While in Atlanta, Dill helped produce a series of important sociological studies initiated by W.E.B. Du Bois and financed by the John F. Slater Fund. The “Atlanta Studies” included The College-Bred Negro (1910), The Common School and the Negro (1911), The Negro American Artisan (1912), and Morals and Manners Among Negro Americans (1914). These works documented the difficulties that African Americans faced under Jim Crow, particularly highlighting inequalities of education and economic opportunity. At the same time, the Atlanta Studies insisted that the small but active black bourgeois class was evidence of African American potential for full citizenship rights.

In 1913, Dill moved to New York City to serve as office manager and assistant editor at The Crisis, the journal begun in 1910 to publicize the work of the NAACP.  In 1915, Dill also served as a musical director on Du Bois’s historical pageant, The Star of Ethiopia.  Du Bois lauded his protégé as one of “the type of progressive young men who are making themselves felt in colored America.” Dill continued to manage business affairs at The Crisis and attended the 1916 Amenia Conference, a meeting organized by Du Bois to jumpstart African American civil rights activism in the wake of Booker T. Washington’s death the previous year.

By 1920, Dill’s primary energies were committed to work on The Crisis, the publishing venture of DuBois and Dill. Their inaugural project was The Brownies’ Book, which opened with the promise that the children’s magazine would “teach Universal Love and Brotherhood for all little folk–black and brown and yellow and white.”  Unfortunately, The Brownies’ Book could not be sustained on subscriptions and meager advertising revenue. The magazine’s last issue appeared in December 1921.  DuBois and Dill also published Unsung Heroes in 1921, a collection of historical sketches of prominent African Americans, but the dream of a black publishing house folded that same year.  Despite these setbacks, Dill continued to work on The Crisis, a critical journal publishing both the civil rights work of the NAACP and the creative work of black artists.

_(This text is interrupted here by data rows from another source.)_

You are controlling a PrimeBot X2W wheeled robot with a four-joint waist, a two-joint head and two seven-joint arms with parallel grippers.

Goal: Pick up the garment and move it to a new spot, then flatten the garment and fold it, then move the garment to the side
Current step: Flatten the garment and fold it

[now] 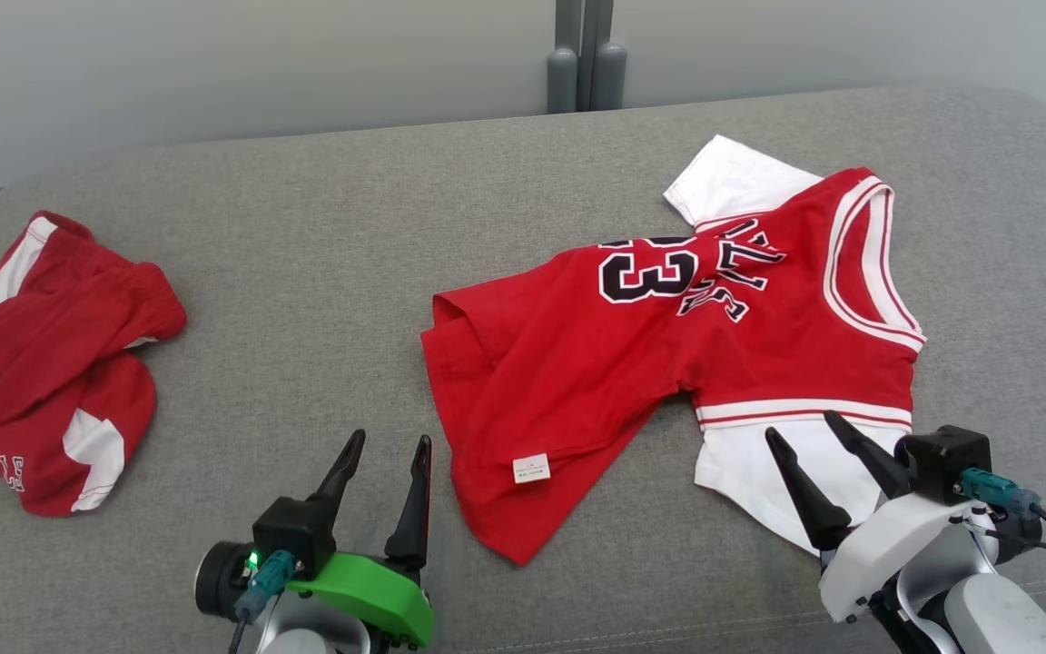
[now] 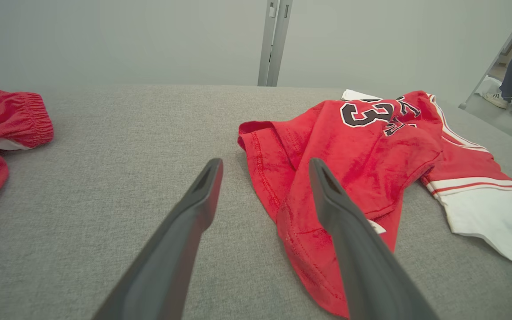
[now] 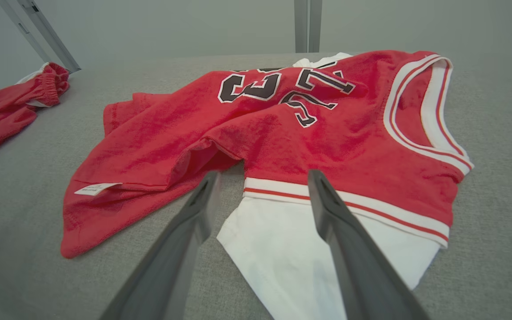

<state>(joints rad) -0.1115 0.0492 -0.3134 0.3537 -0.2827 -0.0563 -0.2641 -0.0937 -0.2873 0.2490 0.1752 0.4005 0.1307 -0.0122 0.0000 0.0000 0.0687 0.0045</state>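
Left gripper [image 1: 389,443] gaping empty at seven o'clock, right gripper [image 1: 803,427] hanging open, empty, over jersey [image 1: 668,336] sleeve [image 1: 750,472] at five o'clock

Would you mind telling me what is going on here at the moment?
The two-armed robot is working on a red basketball jersey with white sleeves and a black number 23. The jersey lies rumpled, not yet flattened or folded, on the grey fabric surface. Neither gripper holds anything: the left gripper is open beside the jersey's hem, and the right gripper is open at the near white sleeve. A crumpled pair of red shorts lies apart at the far left.
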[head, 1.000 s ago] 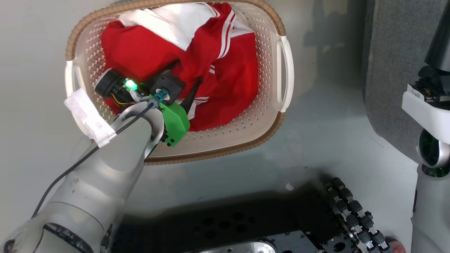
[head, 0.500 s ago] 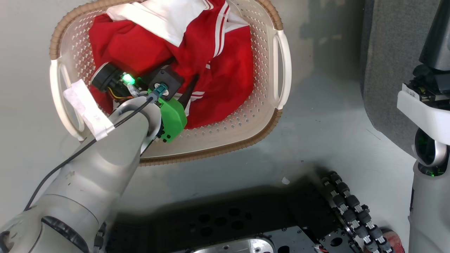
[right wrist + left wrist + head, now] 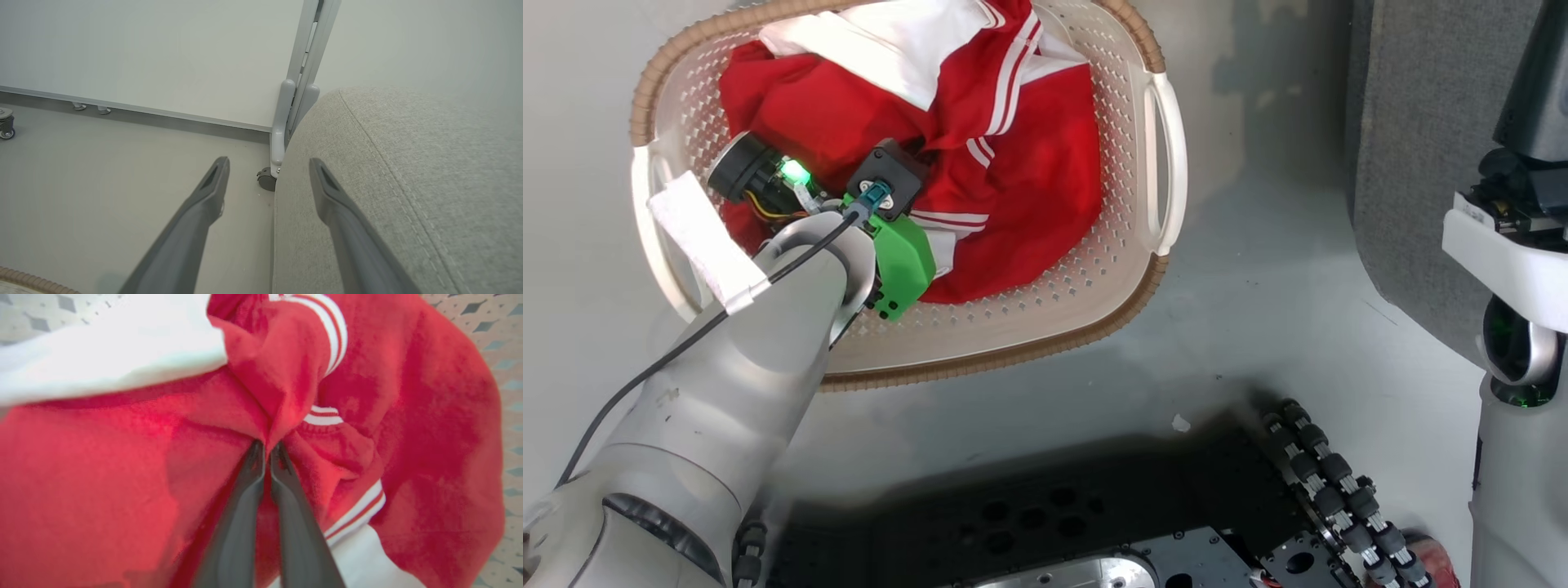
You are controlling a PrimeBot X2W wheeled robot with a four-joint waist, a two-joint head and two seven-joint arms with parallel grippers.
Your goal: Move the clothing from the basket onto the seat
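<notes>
Clothing (image 3: 1029, 188) fills the basket (image 3: 1094, 286) on the floor (image 3: 1258, 327); my left hand (image 3: 267, 448) pinches a red fold, my right hand (image 3: 268, 162) spread wide beside the grey seat (image 3: 408, 163), a caster (image 3: 266, 179) ahead.

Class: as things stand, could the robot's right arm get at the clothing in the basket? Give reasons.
Probably yes, with a reach across. The right gripper is open beside the seat, with floor between it and the basket. The left gripper, shut on the clothing, takes the basket's left side.

One basket (image 3: 1013, 356), one seat (image 3: 408, 183)
</notes>
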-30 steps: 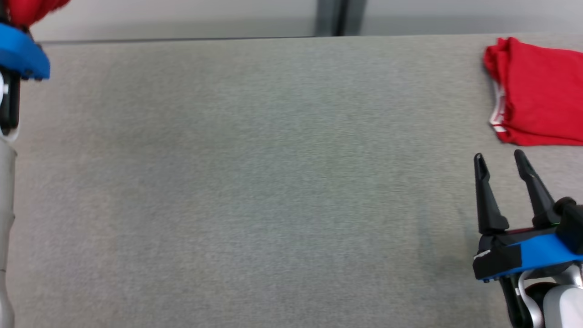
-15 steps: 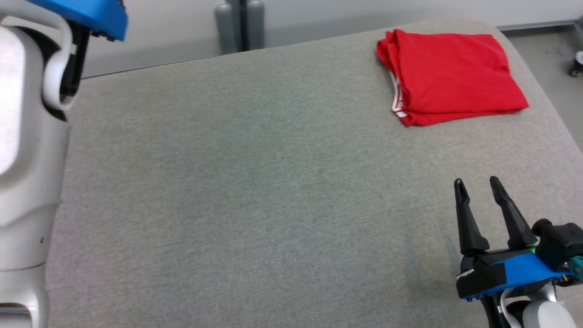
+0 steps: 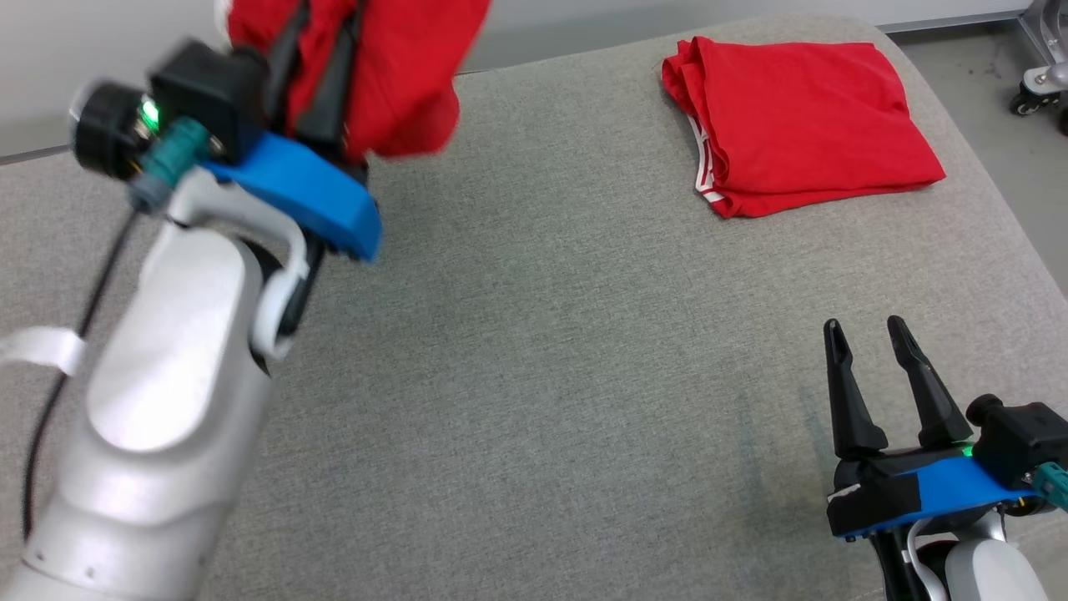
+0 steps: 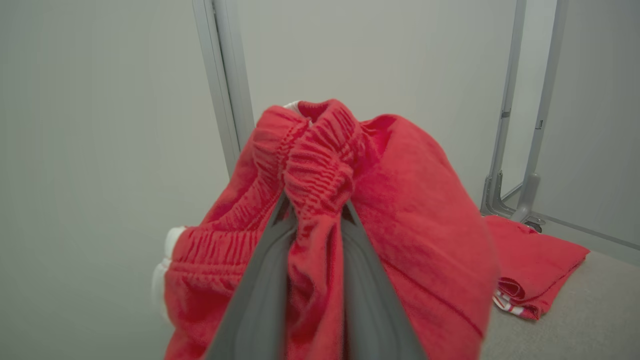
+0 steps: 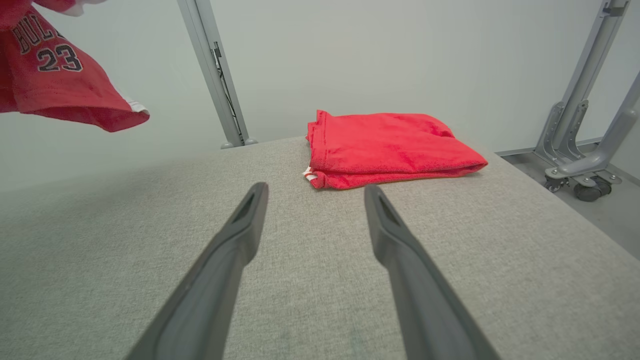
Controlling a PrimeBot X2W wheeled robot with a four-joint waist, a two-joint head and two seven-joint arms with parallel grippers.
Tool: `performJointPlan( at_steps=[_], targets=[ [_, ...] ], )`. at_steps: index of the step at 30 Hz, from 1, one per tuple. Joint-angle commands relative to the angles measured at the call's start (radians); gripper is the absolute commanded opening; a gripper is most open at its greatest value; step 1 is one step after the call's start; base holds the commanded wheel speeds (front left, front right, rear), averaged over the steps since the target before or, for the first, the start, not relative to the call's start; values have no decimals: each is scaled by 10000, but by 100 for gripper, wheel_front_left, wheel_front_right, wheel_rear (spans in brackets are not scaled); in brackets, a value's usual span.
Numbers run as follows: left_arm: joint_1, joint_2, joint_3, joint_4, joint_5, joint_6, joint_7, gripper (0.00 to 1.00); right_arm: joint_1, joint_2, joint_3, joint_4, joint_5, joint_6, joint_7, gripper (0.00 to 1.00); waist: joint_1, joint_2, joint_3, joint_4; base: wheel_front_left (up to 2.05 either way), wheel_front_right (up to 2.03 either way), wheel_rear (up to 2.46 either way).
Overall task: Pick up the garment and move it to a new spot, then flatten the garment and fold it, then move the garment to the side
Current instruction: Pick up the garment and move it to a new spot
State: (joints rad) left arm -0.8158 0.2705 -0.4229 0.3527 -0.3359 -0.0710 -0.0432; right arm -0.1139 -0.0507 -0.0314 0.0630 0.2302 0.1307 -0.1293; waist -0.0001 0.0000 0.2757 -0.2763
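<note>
A crumpled red garment (image 3: 400, 75) with an elastic waistband hangs in the air over the far left of the grey padded table (image 3: 542, 351). My left gripper (image 3: 321, 50) is shut on it, its fingertips buried in the cloth. In the left wrist view the gathered waistband (image 4: 320, 165) is pinched between the two fingers of the left gripper (image 4: 314, 200). The right wrist view shows a hanging leg of the garment (image 5: 60, 80) with a printed number. My right gripper (image 3: 863, 327) stands open and empty just over the table's near right, and shows as the right gripper (image 5: 314, 190) in its own view.
A second red garment (image 3: 801, 117), neatly folded, lies at the table's far right corner; it is the folded garment (image 5: 390, 150) ahead of the right fingers. A wheeled metal stand (image 3: 1039, 79) stands on the floor past the table's right edge. A grey post (image 5: 215, 75) rises behind the table.
The head camera has turned, shifting the whole picture. My left arm has swung in from the upper left with the red garment. The right gripper stays open and still.
</note>
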Motion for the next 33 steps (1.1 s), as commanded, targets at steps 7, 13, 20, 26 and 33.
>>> performJointPlan(
  at_steps=[7,13,20,26,33],
  targets=[
    [1570,-434,-568,462,-91,162,-413,0,-162,2,0,50,-8,2,-85,100,1,0,152,122,0,0,0],
    [2762,-720,-996,950,-195,116,-777,0,-141,3,10,117,-6,2,-130,100,1,0,174,185,0,0,0],
    [3441,-1008,-1363,1365,-157,219,-1227,100,-22,1,-19,202,-91,2,-44,100,1,0,-13,447,0,0,0],
    [3356,-967,-1080,1129,-127,597,-1830,100,119,2,-89,162,-183,2,41,100,1,0,-326,818,0,0,0],
    [3795,-575,-236,468,-326,1102,-2166,100,354,0,-186,115,-302,2,203,100,1,0,-801,1334,0,0,0]
  ],
)
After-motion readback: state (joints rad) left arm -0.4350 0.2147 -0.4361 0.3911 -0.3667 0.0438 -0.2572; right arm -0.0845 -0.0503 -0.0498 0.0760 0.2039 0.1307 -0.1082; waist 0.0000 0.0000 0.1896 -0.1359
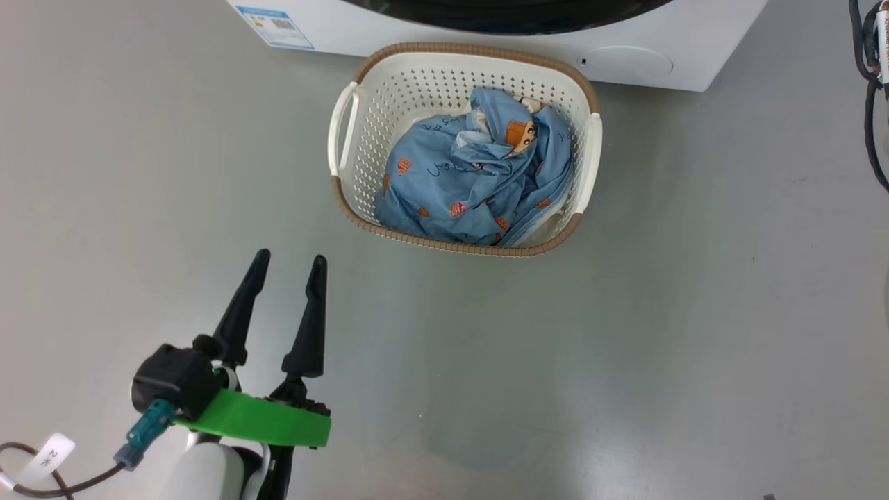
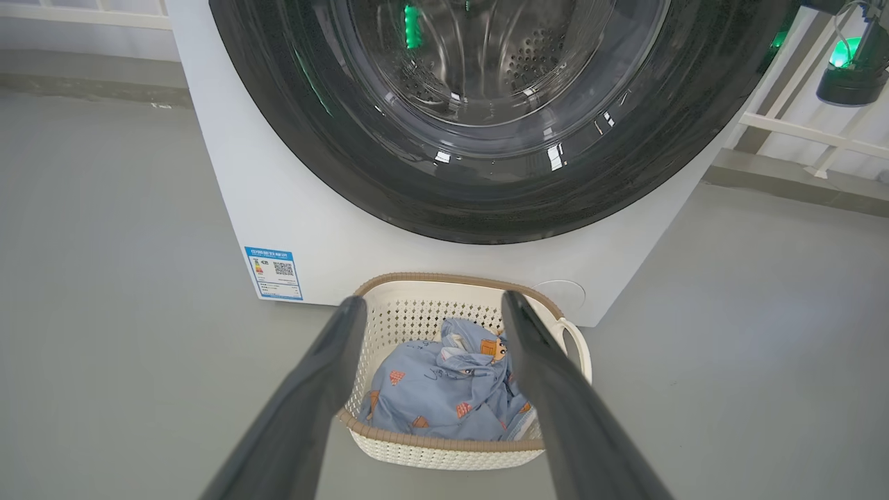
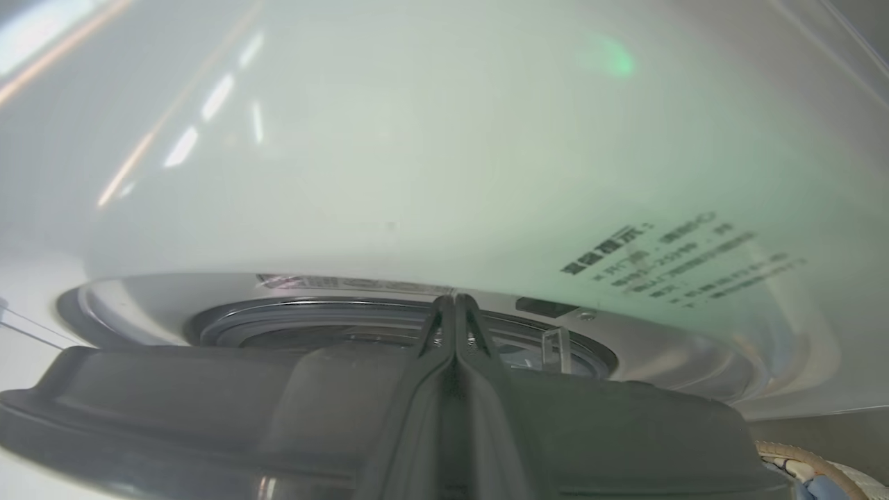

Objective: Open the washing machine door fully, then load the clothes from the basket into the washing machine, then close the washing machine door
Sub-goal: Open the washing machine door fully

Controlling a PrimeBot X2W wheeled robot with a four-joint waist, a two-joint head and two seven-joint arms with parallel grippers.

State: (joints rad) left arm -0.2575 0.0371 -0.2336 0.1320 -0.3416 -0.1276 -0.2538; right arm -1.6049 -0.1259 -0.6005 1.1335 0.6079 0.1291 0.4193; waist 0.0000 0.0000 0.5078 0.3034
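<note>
The left claw [image 1: 289, 261] hovers with its two dark fingers [image 1: 239, 312] spread wide; the right claw [image 3: 455, 305] has its fingers pressed together.

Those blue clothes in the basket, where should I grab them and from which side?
Take the clothes by the bunched ridge at the pile's top, beside the cartoon face, coming straight down from above. The basket walls ring the pile, so a side approach is likely blocked, and the ridge offers a fold to pinch.
</note>
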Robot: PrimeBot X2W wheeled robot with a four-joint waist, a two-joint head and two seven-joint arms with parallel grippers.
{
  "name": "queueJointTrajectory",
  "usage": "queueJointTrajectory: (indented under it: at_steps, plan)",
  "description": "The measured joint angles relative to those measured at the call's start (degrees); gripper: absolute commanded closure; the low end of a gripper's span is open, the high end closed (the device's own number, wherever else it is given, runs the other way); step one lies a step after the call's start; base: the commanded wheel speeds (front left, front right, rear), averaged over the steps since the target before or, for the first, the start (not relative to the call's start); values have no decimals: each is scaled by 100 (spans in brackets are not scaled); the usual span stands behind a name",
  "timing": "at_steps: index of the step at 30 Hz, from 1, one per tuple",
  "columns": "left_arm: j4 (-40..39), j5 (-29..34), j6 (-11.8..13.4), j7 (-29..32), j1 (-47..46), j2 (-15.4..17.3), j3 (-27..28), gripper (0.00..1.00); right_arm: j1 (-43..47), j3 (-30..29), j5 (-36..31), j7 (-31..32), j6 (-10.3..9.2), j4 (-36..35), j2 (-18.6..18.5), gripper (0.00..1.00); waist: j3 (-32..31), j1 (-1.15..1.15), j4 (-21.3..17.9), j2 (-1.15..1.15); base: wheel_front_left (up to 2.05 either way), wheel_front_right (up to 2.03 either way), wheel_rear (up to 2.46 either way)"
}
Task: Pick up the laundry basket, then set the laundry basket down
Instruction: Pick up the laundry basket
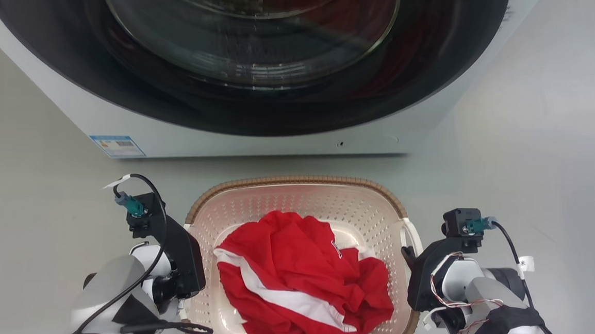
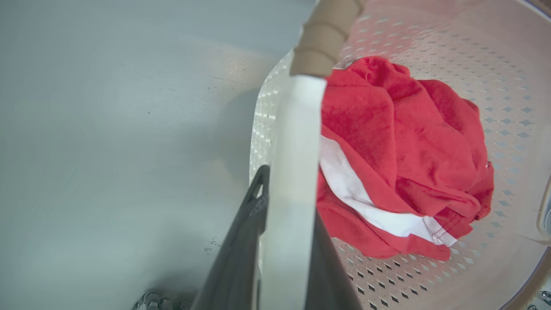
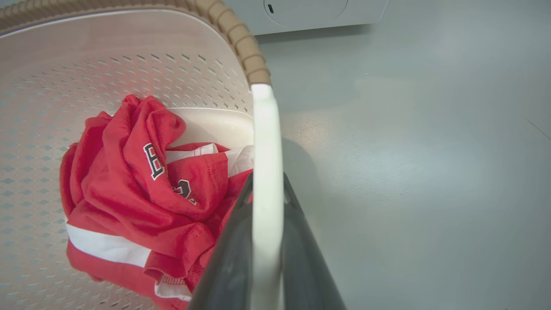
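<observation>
Lower-centre in head view, just below the washing machine (image 1: pixel 237 132), laundry basket (image 1: pixel 302 180) w/ red jersey (image 1: pixel 295 280) sits btwn both arms: L gripper (image 2: pixel 288 189) clamped on left handle (image 2: pixel 297 129), R gripper (image 3: pixel 267 183) clamped on right handle (image 3: pixel 267 129).

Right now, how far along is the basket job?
Done: left gripper and right gripper each clamp a white side handle of the laundry basket, red jersey inside. In hand: the lift; whether it has left the floor I cannot tell. Left: setting it down.
</observation>
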Motion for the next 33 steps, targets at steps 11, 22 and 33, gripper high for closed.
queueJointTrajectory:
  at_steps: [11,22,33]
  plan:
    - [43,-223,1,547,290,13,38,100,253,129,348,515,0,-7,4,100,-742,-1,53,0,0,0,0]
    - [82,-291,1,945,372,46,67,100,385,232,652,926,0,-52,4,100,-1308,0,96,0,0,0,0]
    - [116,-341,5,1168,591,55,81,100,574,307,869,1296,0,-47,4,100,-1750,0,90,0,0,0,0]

In 1928, Dill was arrested in a New York City sting on homosexual activity, an event which forced him to resign from the Crisis. He continued to live in New York City until his final years, tutoring and playing the organ at John Haynes Holmes’ Community Church. In 1956, he died in Louisville, Kentucky after a long illness.  Du Bois described him as a “sensitive artist and musician rather than the business man” but Augustus Dill was an important behind-the-scenes participant in the success of the Crisis in the early 20th century, and by extension, the NAACP.